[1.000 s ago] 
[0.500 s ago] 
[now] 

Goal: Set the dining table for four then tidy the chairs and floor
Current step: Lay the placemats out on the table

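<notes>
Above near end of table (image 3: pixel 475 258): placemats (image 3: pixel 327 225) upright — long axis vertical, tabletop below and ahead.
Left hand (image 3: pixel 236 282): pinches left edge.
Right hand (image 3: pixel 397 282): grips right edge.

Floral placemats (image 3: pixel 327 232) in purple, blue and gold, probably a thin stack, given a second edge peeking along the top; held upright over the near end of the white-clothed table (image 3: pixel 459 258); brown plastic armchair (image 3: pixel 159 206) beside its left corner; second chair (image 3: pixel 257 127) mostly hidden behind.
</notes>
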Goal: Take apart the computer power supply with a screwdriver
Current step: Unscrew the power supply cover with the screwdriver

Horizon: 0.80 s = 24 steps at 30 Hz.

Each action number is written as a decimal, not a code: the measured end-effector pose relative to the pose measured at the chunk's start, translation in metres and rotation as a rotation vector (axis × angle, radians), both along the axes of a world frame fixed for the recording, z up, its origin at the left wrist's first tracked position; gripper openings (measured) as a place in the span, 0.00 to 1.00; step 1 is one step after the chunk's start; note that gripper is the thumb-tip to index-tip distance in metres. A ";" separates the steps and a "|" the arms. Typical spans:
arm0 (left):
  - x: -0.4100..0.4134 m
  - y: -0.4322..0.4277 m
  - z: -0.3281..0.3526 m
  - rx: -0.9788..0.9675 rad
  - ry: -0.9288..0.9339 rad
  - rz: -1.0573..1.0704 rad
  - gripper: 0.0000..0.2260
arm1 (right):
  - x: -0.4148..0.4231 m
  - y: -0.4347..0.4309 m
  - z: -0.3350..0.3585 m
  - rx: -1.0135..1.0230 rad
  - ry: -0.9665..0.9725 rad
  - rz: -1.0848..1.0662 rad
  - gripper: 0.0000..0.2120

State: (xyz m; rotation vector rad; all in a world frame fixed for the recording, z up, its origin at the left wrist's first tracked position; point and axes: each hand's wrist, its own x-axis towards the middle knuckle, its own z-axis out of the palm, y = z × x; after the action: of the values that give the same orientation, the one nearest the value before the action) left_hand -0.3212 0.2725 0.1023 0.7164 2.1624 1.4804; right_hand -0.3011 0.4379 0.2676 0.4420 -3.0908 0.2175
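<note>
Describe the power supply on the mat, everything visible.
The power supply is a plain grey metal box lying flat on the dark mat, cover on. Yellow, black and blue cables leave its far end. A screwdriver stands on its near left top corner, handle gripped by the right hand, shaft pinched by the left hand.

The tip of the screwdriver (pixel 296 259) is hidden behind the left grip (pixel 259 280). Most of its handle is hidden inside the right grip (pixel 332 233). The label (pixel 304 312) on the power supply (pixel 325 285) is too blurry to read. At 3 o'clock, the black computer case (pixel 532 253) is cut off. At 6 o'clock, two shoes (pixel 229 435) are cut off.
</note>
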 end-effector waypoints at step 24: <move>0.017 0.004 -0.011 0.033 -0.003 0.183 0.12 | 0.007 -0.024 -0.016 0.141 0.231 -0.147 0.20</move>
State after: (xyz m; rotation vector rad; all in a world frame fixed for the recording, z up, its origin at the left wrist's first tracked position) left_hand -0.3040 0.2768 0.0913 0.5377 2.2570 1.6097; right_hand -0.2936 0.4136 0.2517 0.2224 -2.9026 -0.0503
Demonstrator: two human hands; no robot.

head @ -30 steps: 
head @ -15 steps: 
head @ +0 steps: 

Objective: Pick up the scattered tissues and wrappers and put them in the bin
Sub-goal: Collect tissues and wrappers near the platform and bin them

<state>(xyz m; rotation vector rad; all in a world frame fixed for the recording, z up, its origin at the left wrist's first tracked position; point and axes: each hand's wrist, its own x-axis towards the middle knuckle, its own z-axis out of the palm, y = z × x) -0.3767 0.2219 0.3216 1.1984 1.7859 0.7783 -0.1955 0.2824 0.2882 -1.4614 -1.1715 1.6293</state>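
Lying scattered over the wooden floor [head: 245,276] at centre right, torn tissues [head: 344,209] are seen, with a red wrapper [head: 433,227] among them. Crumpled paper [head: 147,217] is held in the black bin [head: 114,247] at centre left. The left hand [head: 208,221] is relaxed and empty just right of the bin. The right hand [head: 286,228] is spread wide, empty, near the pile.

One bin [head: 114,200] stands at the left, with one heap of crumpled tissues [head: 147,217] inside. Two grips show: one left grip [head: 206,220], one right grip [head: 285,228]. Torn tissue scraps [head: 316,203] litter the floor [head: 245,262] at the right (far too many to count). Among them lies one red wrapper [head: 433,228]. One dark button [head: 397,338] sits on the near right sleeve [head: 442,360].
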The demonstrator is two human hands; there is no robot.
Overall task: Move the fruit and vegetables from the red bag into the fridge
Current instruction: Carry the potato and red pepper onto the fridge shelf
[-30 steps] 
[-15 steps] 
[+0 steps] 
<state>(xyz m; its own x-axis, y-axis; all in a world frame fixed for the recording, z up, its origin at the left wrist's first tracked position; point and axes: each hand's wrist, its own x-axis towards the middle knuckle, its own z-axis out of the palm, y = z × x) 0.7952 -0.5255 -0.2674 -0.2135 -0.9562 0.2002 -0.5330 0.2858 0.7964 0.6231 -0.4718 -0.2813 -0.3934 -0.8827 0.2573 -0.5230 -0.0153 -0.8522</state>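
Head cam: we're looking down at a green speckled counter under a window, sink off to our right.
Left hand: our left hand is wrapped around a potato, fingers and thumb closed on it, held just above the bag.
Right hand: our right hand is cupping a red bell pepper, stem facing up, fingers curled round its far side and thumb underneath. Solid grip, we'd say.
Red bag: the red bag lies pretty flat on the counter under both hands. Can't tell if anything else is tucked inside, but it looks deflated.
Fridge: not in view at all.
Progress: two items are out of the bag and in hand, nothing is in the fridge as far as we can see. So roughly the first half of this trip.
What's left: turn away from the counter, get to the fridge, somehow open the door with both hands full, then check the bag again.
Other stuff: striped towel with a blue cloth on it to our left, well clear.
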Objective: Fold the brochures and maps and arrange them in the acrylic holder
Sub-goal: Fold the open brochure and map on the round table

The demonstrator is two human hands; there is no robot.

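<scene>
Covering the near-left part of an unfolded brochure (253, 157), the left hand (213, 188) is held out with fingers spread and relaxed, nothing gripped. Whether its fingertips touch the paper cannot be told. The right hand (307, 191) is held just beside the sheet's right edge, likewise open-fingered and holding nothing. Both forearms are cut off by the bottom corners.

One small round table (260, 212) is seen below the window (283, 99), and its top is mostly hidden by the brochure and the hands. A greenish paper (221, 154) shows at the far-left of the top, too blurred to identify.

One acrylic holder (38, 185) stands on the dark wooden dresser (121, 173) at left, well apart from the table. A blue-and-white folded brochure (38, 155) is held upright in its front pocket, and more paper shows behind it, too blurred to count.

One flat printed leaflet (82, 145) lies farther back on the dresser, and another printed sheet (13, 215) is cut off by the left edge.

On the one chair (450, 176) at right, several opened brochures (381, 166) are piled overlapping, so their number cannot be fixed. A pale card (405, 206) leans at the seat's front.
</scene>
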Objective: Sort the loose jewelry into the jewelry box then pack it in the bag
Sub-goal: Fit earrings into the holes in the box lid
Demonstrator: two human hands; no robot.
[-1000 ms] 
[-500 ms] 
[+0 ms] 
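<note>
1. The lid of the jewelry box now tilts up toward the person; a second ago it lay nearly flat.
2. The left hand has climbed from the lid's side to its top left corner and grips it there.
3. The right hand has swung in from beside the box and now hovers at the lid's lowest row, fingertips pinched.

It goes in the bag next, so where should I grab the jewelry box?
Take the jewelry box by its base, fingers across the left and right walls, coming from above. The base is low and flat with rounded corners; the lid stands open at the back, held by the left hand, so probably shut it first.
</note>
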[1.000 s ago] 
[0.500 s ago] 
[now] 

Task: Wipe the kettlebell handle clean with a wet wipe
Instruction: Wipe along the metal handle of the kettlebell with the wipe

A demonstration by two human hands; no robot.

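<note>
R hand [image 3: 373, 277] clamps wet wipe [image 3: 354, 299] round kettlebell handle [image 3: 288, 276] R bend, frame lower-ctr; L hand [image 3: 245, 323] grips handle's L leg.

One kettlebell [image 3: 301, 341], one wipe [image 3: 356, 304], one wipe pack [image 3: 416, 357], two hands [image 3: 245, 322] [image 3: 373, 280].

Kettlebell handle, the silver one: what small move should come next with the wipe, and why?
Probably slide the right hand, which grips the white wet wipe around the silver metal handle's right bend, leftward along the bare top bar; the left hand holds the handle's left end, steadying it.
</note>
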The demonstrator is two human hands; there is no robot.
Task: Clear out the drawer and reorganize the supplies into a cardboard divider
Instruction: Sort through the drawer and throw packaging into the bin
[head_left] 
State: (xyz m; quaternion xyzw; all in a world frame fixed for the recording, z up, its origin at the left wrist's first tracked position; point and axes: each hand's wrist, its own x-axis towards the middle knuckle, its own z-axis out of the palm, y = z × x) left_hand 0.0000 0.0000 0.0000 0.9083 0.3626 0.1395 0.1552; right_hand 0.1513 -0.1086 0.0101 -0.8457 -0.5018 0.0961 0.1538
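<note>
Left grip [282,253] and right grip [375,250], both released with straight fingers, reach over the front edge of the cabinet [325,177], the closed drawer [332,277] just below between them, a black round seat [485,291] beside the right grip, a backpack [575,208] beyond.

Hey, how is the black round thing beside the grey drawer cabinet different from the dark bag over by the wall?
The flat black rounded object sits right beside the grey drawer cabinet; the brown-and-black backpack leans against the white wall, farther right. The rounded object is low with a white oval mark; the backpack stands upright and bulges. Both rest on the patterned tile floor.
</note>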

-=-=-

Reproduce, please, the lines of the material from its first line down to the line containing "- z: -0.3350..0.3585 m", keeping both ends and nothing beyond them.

[1.000 s ago] 
[0.500 s ago] 
[now] 

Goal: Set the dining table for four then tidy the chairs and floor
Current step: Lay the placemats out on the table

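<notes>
Above near end of table (image 3: pixel 475 258): placemats (image 3: pixel 327 225) upright — long axis vertical, tabletop below and ahead.
Left hand (image 3: pixel 236 282): pinches left edge.
Right hand (image 3: pixel 397 282): grips right edge.

Floral placemats (image 3: pixel 327 232) in purple, blue and gold, probably a thin stack, given a second edge peeking along the top; held upright over the near end of the white-clothed table (image 3: pixel 459 258); brown plastic armchair (image 3: pixel 159 206) beside its left corner; second chair (image 3: pixel 257 127) mostly hidden behind.
</notes>
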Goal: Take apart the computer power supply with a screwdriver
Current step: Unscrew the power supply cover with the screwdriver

Horizon: 0.80 s = 24 steps at 30 Hz.

Each action number is written as a decimal, not a code: the measured end-effector pose relative to the pose measured at the chunk's start, translation in metres and rotation as a rotation vector (axis × angle, radians), both along the axes of a world frame fixed for the recording, z up, its origin at the left wrist's first tracked position; gripper openings (measured) as a place in the span, 0.00 to 1.00; step 1 is one step after the chunk's start; note that gripper is the thumb-tip to index-tip distance in metres. A ";" separates the steps and a "|" the arms. Typical spans:
arm0 (left):
  - x: -0.4100..0.4134 m
  - y: -0.4322..0.4277 m
  - z: -0.3281..0.3526 m
  - rx: -0.9788..0.9675 rad
  - ry: -0.9288..0.9339 rad
  - rz: -1.0573..1.0704 rad
  - gripper: 0.0000..0.2260
arm1 (right):
  - x: -0.4148..0.4231 m
  - y: -0.4347..0.4309 m
  - z: -0.3350..0.3585 m

Nothing else remains for the exercise.